FAS and V-Series Storage Systems Discussions

FAS2050 storage controller not communicating

Hello All,

We're currently experiencing issues with our FAS2050 storage controller. I could not find any documentation on the FAS2050's assuming it's because they're already End-of-Life. Our FAS2050 supports our Vmware VDI infrastructure (Horizon 7/vCenter 6.5) by storing the profiles for our VDI customers. It's running two storage controllers where one contains the location for user profiles and the other controller oversees the storage of other miscellaneous files.

Over the weekend, we had to perform a power cycle of our server room and in preperation, was in the process of shutting down our VDI environment when suddenly, all power to our servers as well as the FAS2050 was shut off causing a hard shut down.

Afer rebooting, our VMware/VDI environment came back up without too many issues but one of the two storage controllers didn't come up as expected which was the controller holding our VDI profiles. There is an amber light on the exclamation point LED in the front of the chassis as well as green and amber lights on the NICs in the back (on the bottom module, although the top only has green NIC lights).

We utilize NetApp OnCommand System Manager to view the storage locations for our profiles and now we can't discover or add that location back in. 

Been scouring the interwebs for any documentation in regards to the FAS2050 that's not about upgrading it to newer versions.

17 REPLIES 17

Re: FAS2050 storage controller not communicating

What do you see on console of the controller in question? What “cf status” on good controller says?

 

The only hardware specific documentation is related to parts replacement; everything else is the same so just use Data ONTAP manuals for your version.

Re: FAS2050 storage controller not communicating

Hi there! Yes, you're right that this system is now end of support from us, sorry. 

 

Can you connect via RLM or serial cable (RJ-45 9600 8N1)? what does the controller say? With any luck, it will just have "Waiting for giveback" scrolling on the console, and you can just type "cf giveback" into the other controller.

 

This would suggest that when one node came up succesfully, it took over for the other one, but didn't have failover setup properly. This recent thread goes through the process of validating HA for a system of that era - https://community.netapp.com/t5/FAS-and-V-Series-Storage-Systems-Discussions/Restart-the-Controllers-7-mode-HA/td-p/149941

 

Please share output of serial console and we'll see what to do next

Re: FAS2050 storage controller not communicating

Utilizing DATA ONTAP 7.3.1.1, FilerView, the status page shows: "This node has taken over. /vol/vol_mb1_db1 is full (using or reserving 100% of space and 0% of inodes, using 100% of reserve). I'm very much a beginner in the storage world so I'm not sure if the volume being full would have any impact on the takeover process.

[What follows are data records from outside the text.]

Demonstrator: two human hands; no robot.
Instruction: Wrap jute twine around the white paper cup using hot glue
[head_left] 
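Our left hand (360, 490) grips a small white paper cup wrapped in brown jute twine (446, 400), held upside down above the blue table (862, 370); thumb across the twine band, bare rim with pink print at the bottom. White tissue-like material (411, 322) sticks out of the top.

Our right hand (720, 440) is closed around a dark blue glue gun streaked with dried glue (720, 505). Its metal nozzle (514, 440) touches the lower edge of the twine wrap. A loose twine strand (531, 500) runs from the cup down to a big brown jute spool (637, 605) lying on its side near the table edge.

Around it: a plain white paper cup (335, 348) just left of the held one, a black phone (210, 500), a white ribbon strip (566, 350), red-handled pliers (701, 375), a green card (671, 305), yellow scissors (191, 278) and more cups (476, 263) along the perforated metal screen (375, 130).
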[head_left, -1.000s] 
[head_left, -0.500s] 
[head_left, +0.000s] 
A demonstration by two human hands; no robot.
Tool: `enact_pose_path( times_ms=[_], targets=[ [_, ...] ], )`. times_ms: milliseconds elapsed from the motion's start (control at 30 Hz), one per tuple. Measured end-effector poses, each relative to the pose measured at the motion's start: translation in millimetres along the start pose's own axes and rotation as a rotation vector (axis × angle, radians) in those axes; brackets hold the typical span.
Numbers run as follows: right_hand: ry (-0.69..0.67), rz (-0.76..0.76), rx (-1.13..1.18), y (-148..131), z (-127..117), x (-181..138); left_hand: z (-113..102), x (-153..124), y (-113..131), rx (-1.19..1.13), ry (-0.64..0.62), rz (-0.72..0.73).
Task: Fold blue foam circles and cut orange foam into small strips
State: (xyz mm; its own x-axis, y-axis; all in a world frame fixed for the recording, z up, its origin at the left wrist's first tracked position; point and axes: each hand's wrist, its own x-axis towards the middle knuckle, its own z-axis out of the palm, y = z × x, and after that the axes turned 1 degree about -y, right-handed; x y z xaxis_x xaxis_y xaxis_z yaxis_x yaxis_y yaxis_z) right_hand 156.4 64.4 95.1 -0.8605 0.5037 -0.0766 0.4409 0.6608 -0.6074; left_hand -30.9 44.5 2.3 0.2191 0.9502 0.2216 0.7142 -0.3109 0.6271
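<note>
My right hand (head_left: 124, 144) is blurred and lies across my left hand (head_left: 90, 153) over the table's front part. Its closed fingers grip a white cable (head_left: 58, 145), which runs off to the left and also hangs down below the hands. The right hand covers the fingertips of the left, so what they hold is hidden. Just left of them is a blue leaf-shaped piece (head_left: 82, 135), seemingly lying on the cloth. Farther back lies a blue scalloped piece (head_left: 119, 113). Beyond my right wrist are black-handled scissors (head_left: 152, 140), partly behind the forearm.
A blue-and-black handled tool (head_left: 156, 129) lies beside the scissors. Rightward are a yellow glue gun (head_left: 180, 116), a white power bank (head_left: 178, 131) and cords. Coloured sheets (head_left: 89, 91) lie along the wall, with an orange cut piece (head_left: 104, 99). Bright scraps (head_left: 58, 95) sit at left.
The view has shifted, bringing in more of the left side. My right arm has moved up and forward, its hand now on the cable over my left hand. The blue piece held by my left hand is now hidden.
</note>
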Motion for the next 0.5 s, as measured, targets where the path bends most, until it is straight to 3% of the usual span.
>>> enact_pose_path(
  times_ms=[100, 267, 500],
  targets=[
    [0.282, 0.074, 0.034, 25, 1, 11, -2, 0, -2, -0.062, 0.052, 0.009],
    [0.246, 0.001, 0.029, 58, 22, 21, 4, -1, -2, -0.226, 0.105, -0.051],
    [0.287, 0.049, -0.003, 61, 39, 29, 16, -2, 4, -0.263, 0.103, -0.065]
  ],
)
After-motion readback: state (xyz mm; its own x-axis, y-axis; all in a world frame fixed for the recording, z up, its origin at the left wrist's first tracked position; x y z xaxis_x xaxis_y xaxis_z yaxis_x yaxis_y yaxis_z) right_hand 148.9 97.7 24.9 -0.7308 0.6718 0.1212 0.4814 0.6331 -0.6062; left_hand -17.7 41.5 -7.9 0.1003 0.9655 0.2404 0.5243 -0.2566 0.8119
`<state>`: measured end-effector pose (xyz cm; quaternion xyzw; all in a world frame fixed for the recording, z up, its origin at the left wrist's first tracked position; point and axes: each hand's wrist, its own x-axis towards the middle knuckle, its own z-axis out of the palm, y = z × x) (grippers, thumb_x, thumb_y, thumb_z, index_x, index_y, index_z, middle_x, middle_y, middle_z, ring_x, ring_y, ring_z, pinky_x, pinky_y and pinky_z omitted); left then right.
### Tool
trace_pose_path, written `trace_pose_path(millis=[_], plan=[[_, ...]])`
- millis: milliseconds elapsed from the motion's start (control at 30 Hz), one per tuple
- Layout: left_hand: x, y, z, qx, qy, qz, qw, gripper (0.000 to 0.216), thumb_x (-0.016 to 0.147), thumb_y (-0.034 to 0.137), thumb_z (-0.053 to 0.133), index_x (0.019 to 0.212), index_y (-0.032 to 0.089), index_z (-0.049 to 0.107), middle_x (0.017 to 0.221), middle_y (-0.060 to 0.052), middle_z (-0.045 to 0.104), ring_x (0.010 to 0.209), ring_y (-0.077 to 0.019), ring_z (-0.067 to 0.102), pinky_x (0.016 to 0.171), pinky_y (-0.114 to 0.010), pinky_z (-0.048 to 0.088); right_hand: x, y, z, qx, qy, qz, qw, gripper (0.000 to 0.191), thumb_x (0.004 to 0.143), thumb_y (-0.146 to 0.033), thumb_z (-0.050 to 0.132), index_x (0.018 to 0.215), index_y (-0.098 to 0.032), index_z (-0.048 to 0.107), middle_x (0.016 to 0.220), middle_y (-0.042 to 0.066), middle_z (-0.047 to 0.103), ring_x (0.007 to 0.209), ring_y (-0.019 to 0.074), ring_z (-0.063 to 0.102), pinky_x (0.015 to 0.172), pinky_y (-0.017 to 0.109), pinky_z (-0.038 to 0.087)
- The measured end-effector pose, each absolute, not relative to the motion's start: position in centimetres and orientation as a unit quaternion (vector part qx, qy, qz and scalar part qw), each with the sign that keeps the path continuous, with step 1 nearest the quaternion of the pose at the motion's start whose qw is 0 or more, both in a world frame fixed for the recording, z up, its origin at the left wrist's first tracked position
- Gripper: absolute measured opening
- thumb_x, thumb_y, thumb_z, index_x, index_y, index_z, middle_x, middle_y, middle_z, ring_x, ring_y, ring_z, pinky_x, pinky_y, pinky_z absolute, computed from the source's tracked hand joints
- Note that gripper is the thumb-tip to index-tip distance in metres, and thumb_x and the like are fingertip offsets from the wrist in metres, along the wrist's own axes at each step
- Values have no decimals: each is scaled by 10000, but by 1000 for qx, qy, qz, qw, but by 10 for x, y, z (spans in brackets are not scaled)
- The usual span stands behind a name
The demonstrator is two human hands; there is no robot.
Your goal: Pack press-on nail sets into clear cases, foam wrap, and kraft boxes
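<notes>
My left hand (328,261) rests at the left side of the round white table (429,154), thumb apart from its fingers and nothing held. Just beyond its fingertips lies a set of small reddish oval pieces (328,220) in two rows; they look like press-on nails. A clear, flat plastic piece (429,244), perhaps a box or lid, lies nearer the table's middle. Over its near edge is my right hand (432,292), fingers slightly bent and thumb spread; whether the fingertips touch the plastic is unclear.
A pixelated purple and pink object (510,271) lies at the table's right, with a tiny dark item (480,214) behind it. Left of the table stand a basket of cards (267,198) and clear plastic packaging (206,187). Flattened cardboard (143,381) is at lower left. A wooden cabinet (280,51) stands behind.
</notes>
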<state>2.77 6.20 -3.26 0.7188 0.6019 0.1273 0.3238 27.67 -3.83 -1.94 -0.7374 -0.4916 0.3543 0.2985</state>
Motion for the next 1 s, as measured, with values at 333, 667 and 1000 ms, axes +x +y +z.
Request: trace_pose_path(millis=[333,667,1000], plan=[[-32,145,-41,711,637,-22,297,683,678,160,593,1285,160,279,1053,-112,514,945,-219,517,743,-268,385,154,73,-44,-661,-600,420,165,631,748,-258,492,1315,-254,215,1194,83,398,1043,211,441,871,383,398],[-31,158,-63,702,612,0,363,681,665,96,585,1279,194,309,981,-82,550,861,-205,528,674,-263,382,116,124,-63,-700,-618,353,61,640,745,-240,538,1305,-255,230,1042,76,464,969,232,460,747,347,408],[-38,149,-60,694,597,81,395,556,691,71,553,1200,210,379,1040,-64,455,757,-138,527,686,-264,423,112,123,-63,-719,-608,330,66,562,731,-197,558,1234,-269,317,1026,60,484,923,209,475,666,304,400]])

Re: FAS2050 storage controller not communicating

Edit to the recent post above:

The status was taken from the operational controller. 

 

Unfortunately, I don't have a working serial cable so I'm going to try to putty into it. I'll post any results from my findings.

 

Thank you guys for your time and assistance with this.

 

-Nick

Re: FAS2050 storage controller not communicating

Unfortunately, we were not able to console into the controller that is down since we don't have a working serial cable to physically console into the system, we had to resort to Putty (which wouldn't work due to network issues). 

 

On the operational controller, after logging in, the prompt displayed:

"controllerhostname"(takeover)>

 

We ran a cf status and got the following result:

"partner has been taken over by <controllerhostname>"

 

The resources, in this case, that is owned by the downed controller is our volume containing our VDI profiles. VDI users still are not able to connect to their profiles which leads us to believe that the takeover process didn't complete as intended even though the status might prove otherwise. 

 

Would a restart of the FAS chassis be recommended or would we need to manually run the takeover commands instead? Thank you again for your help.

 

-Nick

Re: FAS2050 storage controller not communicating

Hi there,

 

The serial cables are the same pinout as the light blue Cisco serial cables, if that helps.

 

If you don't have any other option, just run "cf giveback" on the surviving node and hope for the best. It does a number of checks before giving it back entirely, and it sounds like you're having an outage right now, so it won't get any worse.

 

The volume being full is bad, but I believe it wouldn't cause this behavior.

 

Hope this helps!

Re: FAS2050 storage controller not communicating

Alex,

 

I ran the cf giveback command and got the following output:

 

survivingnode (takeover)> cf giveback
survivingnode (takeover)> Wed Aug 28 13:03:50 EDT [survivingnode(takeover): cf.misc.operatorGiveback:info]: Cluster monitor: giveback initiated by operator
Wed Aug 28 13:03:50 EDT [survivingnode(takeover): disk.failed.abortGiveback:warning] Failed disk 0a.77 should be removed before the giveback command is invoked.
Wed Aug 28 13:03:50 EDT [survivingnode(takeover): cf.rsrc.givebackVeto:error] Cluster monitor: disk check : giveback cancelled due to active state
Wed Aug 28 13:04:00 EDT [survivingnode(takeover): cifs.server.infoMsg:info] CIFS: Warning for server \\DC-001: Connection terminated.
Wed Aug 28 13:04:00 EDT [survivingnode(takeover): cifs.server.errorMsg:error]: CIFS: Error for server \\DC-001: Error while negotiating protocol with server STATUS_IO_TIMEOUT.
Wed Aug 28 13:04:00 EDT [survivingnode(takeover): cifs.server.infoMsg:info] CIFS: Warning for server \\DC-002: Connection terminated.
Wed Aug 28 13:04:00 EDT [survivingnode(takeover): cifs.server.errorMsg:error]: CIFS: Error for server \\DC-002: Error while negotiating protocol with server STATUS_IO_TIMEOUT.
Wed Aug 28 13:04:00 EDT [survivingnode(takeover): cifs.server.infoMsg:info] CIFS: Warning for server \\DC-003: Connection terminated.
Wed Aug 28 13:04:00 EDT [survivingnode(takeover): cifs.server.errorMsg:error]: CIFS: Error for server \\DC-003: Error while negotiating protocol with server STATUS_IO_TIMEOUT.
Wed Aug 28 13:08:56 EDT [survivingnode(takeover): asup.smtp.host:info]: Autosupport cannot connect to host xxx.xxx.xxx.xxx (Network comm problem) for message: DISK FAILED
Wed Aug 28 13:08:56 EDT [survivingnode(takeover): asup.smtp.unreach:error]: Autosupport mail was not sent because the system cannot reach any of the mail hosts frmo the auto.support.mailhost option. (DISK FAILED)

 

One thing to note, prior to running the cf giveback command above, we just did a power cycle of the entire chassis to see if everything would come up okay but no luck. 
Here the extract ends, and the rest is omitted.